Miami – Falta pouco para a bola rolar na Copa sediada por Estados Unidos, México e Canadá. Como jornalista credenciado pelo jornal “Estado de Minas” pretendia cobrir a abertura, no jogo entre México e África do Sul, na Cidade do México, mas estou declinando. Não vale a pena pegar um avião em Miami para cobrir um jogo tão fraco e sem importância. Aliás, fica uma sugestão para a Fifa de, na próxima Copa, fazer um grande jogo no início da competição. Sei que um país-sede tem de estar nessa abertura, mas por qual motivo não um jogo entre Alemanha x México, por exemplo. Vou mesmo cobrir os jogos aqui em Miami, no Hard Rock Stadium, que a Fifa quer que chamemos de Miami Stadium, pois ela não permite namerights em suas competições, e fazer um bate volta nos jogos do Brasil. Diante de tantas decepções com nosso escrete canarinho, desisti de ficar 40 dias por conta desses jogadores mascarados e egoístas.

O prêmio para a seleção campeã do mundo é de US$ 50 milhões, cerca de R$ 250 milhões, e a CBF fez acordo com os jogadores de pagar 70% para eles e 30% para os demais membros da delegação. Sinceramente, esses caras já milionários precisam receber prêmio para tentar ganhar a Copa? Se tivessem realmente amor à pátria, à camisa, jogariam pelo prazer da conquista e para dar alegria ao povo brasileiro. O discurso deles é só para fazer média, pois são mesmo “mercenários”, como diz o torcedor. Servir o país deveria ser um orgulho e não receber dinheiro para isso. A primeira coisa que se fala no Brasil é em premiação. Uma seleção fraca, sem credibilidade, com vários ex-jogadores em atividade, e um monte de “pachecão” a puxar o saco, que o digam os tais influencers.

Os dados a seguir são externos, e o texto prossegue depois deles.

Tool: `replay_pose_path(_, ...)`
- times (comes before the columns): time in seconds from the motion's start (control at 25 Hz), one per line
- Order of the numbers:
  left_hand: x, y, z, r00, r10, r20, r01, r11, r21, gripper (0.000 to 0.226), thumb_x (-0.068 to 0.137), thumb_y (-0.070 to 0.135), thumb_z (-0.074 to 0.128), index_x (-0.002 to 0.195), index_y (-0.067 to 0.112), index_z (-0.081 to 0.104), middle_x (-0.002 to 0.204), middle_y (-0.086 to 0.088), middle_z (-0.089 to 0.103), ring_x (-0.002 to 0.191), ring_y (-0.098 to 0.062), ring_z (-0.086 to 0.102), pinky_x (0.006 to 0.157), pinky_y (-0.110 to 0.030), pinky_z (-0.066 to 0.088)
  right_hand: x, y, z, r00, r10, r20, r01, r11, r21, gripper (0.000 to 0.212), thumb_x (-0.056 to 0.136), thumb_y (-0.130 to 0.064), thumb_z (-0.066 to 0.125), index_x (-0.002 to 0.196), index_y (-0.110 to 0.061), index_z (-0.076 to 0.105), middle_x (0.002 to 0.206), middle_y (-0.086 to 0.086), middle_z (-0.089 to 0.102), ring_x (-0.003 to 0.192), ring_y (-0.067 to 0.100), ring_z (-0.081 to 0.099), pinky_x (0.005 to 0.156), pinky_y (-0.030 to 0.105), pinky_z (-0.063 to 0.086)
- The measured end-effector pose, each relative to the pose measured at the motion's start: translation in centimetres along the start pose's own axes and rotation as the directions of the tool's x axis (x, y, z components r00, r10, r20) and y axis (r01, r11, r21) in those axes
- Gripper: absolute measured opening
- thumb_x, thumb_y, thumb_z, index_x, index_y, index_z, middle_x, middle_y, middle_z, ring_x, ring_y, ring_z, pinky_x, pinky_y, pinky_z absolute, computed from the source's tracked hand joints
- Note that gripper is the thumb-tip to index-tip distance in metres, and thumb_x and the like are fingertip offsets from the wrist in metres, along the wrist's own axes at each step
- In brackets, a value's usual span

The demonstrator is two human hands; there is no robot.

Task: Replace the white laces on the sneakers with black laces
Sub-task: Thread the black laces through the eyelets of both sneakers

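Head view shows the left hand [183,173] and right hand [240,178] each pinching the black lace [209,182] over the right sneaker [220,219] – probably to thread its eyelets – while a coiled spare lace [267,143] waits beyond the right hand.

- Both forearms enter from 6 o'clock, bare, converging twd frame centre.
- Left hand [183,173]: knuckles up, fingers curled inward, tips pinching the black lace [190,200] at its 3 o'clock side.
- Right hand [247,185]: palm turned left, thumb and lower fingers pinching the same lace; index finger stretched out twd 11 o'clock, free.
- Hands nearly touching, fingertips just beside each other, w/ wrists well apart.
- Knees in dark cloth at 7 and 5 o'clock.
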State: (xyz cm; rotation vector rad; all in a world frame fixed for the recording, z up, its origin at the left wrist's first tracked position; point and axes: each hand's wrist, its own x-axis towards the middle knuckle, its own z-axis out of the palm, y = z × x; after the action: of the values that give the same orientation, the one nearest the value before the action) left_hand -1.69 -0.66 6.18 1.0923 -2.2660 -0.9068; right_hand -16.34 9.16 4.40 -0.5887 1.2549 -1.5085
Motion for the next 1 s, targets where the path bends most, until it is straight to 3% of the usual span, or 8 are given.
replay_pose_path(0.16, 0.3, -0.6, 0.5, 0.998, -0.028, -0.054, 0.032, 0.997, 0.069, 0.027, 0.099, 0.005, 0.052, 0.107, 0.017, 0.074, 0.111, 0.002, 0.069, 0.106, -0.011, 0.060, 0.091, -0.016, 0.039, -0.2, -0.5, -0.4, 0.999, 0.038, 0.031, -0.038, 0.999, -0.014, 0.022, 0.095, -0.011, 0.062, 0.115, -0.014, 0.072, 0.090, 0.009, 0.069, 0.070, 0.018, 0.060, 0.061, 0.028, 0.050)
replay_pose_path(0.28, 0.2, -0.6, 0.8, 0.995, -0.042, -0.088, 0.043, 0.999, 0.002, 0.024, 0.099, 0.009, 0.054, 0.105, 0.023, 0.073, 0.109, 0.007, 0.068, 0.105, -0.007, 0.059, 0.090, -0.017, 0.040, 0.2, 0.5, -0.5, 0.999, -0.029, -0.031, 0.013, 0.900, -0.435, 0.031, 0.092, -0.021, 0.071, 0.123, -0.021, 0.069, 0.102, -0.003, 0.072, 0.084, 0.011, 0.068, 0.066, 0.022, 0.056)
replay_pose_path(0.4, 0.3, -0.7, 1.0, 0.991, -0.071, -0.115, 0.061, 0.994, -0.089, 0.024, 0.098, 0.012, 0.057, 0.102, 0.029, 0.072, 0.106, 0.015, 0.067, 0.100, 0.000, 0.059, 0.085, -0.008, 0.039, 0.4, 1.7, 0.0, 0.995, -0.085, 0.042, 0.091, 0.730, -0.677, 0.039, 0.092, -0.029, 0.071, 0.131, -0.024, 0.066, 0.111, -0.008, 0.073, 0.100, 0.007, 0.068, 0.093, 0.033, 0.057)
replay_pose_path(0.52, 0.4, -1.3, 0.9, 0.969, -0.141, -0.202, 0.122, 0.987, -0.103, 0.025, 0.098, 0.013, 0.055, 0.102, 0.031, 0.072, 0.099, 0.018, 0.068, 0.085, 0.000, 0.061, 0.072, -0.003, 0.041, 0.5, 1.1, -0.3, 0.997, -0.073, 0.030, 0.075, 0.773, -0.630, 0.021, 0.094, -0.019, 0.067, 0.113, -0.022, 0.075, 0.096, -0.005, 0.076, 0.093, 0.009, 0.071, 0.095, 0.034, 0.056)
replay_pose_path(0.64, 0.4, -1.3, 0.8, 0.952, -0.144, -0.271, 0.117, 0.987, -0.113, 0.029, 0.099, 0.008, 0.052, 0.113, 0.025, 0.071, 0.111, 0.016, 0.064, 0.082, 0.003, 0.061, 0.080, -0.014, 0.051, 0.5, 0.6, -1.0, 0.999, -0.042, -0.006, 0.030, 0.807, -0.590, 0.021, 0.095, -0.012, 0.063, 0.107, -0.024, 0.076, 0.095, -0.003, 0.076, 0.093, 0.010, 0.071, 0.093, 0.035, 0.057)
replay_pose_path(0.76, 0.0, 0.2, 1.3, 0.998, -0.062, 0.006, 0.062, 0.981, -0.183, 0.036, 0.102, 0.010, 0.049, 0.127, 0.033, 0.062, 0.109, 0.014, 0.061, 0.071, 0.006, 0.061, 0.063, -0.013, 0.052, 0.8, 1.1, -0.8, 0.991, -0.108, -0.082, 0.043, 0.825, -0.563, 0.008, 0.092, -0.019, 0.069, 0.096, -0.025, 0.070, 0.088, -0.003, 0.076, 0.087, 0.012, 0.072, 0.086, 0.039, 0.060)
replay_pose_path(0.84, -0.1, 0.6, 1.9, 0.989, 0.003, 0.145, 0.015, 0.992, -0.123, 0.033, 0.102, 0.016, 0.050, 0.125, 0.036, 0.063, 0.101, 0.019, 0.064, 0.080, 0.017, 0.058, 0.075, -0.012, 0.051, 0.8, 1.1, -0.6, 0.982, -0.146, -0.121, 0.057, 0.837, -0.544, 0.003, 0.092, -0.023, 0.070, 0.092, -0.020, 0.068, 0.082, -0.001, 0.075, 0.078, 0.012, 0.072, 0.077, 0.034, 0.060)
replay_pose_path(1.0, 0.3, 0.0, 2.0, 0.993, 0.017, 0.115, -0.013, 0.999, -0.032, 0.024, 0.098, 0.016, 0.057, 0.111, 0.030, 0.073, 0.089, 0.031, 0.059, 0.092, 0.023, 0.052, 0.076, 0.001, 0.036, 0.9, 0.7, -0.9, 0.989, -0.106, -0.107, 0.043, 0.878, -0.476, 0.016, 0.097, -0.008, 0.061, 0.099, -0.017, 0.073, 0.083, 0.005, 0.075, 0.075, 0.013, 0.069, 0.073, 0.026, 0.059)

E a Globo, que vai colocar a esposa do ex-jogador Denílson para entrevistar as mulheres dos jogadores! O que isso tem a ver com a bola rolando, com o espetáculo? Só mesmo alguém sem ter o que fazer para assistir esse tipo de entrevista. São as chamadas “subcelebridades”, que para alguns torcedores não passam de interesseiras e oportunistas. O amor? Que amor, só se for pelo dinheiro.


Pazes com Felipão

Após assistir a uma bela entrevista do técnico Luiz Felipe Scolari tomei a liberdade de enviar uma mensagem para ele, com quem rompi relações em 2014, me desculpando pelos excessos nas críticas e reconhecendo nele um técnico vencedor, sim. Último campeão do mundo com o Brasil e o técnico que, bem ou mal, nos levou a melhor colocação nas últimas Copas, o quarto lugar em 2014, Felipão tem uma história vencedora por onde passou. Infelizmente as críticas, algumas pertinentes, outras não, nos põe em posição antagônica, mas dessa vida não levamos nada, a não ser as amizades verdadeiras. Tive uma participação direta na ida de Felipão para a CBF, em 2001, assim como tive o privilégio de ele me pedir papel e caneta numa entrevista que me concedeu na TV Horizonte para fazer a convocação para a Copa América daquele ano. Entreguei a ele papel e caneta e fui saindo da sala, quando ele me chamou e disse: “Jaeci, podes ficar aqui e ver a lista”. Vi todos os nomes, mas por respeito a ele não dei um nome sequer no jornal ou na TV.

No dia seguinte, na despedida de Felipão de BH, Humberto Vieira fez um jantar em homenagem a ele na sede da Primus Turismo e me convidou. Na hora de agradecer, Felipão olhou para mim e disse: “Jaeci, eu já confiava e gostava de você, agora gosto ainda mais, pois você viu a lista e não deu uma linha sequer”. Portanto, uma amizade dessa não se joga fora por causa de críticas feitas no campo esportivo. Já te pedi desculpas, por mensagem, e você aceitou, mas me sinto na obrigação de te pedir desculpas, publicamente, Felipão. Você é dos técnicos mais vitoriosos do mundo e merece todo o meu respeito e admiração. Te convido a tomar um bom vinho, aqui em casa, quando estiver em Miami, durante a Copa, afinal, você esteve no meu casamento, em 2000, e será sempre bem-vindo. Que bom ter a sua amizade de volta.